Spotlight Archives - DBpedia Association

Wrap Up: DBpedia Tech Tutorial @ Knowledge Graph Conference 2021

Tue, 11 May 2021 08:45:28 +0000

On Tuesday the 4th of May, DBpedia organized a tutorial at the Knowledge Graph Conference (KGC) 2021. The ultimate goal of the tutorial was to teach the participants all relevant tech around DBpedia, the knowledge graph, the infrastructure and possible use cases. The tutorial aimed at existing and potential new users of DBpedia, developers that wish to learn how to replicate DBpedia infrastructure, service providers, data providers as well as data scientists.

Following, we will give you a brief retrospective about the presentations. For further details of the presentations follow the link to the slides.

Opening

The tutorial which was held online was opened by Milan Dojchinovski (InfAI / DBpedia Association / CTU in Prague) with some general information about the program of the tutorial, the scope and the technical information.

DBpedia in a Nutshell session

After the short opening, Milan continued with the first topic, the background on the DBpedia Association – how it all started and the evolution of DBpedia. Linked Data and the LOD cloud were also addressed as well as the mappings, extractors and data groups (e.g. mappings, generic, text, wikidata). Then Ontology was presented and explained. Milan concluded the first topic with information on the DBpedia SPARQL endpoint and DBpedia Databus platform.

Getting Started with DBpedia session

The next point on the program was split into two subtopics. First of all, Jan Forberg (InfAI / DBpedia Association) explained where to find data including DBpedia SPARQL endpoint, the DBpedia Databus platform as a repository for DBpedia and related datasets and the novel “collections” concept. Moreover, the DBpedia services such as DBpedia Lookup and DBpedia Spotlight were presented.

Afterwards Jan explained how to use the data hosted on the Databus. Starting by selecting particular artifacts, he explained the Docker container where data can be downloaded and a simple bash script to submit SPARQL and retrieve specific data artifacts.

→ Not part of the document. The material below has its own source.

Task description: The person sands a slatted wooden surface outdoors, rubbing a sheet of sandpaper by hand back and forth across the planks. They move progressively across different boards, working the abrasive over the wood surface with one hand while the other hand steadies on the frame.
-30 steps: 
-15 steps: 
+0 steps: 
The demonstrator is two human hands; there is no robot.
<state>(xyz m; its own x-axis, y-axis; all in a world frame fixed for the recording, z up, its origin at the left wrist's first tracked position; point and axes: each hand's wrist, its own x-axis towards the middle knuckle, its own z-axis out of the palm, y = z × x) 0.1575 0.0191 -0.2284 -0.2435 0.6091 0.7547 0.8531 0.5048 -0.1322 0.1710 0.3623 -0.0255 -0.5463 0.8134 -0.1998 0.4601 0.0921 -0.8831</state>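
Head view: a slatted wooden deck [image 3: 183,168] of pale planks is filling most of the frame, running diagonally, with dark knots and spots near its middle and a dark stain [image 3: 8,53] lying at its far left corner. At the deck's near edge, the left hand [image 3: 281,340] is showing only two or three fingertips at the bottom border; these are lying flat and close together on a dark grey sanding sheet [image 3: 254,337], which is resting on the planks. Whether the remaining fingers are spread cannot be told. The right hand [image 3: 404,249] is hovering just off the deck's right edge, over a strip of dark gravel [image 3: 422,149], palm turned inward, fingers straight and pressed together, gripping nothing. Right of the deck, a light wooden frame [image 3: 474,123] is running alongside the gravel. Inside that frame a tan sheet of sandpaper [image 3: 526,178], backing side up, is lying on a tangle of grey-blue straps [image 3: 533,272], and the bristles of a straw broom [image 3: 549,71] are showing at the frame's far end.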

Building National Knowledge Graphs using DBpedia Tech

In the following session, Johannes Frey (InfAI / DBpedia Association) explied how to build national knowledge graphs using DBpedia Tech. The use case of the Dutch National Knowledge Graph was explained as an example. The Dutch National Knowledge Graph was presented during the DBpedia Hackathon 2020. For further information feel free to have a look at the presentations of the Hackathon 2020 here https://tinyurl.com/kgia-2020-dnkg. Please also see all relevant data here https://databus.dbpedia.org/dnkg/fusion/dutch-national-kg/.

DBpedia Technology Stack

Talking about DBpedia Technology Stack, Jan started with the DBpedia Databus platform. He explained how the Databus platform works, the benefits (DatalDs and Simple Retrieval), the Databus SPARQL endpoints and the Web API and Maven Plugin. After that, Jan presented the Dockersized Services including DBpedia Virtuoso and DBpedia Plugin, DBpedia Spotlight (incl. use cases) and DBpedia Lookup.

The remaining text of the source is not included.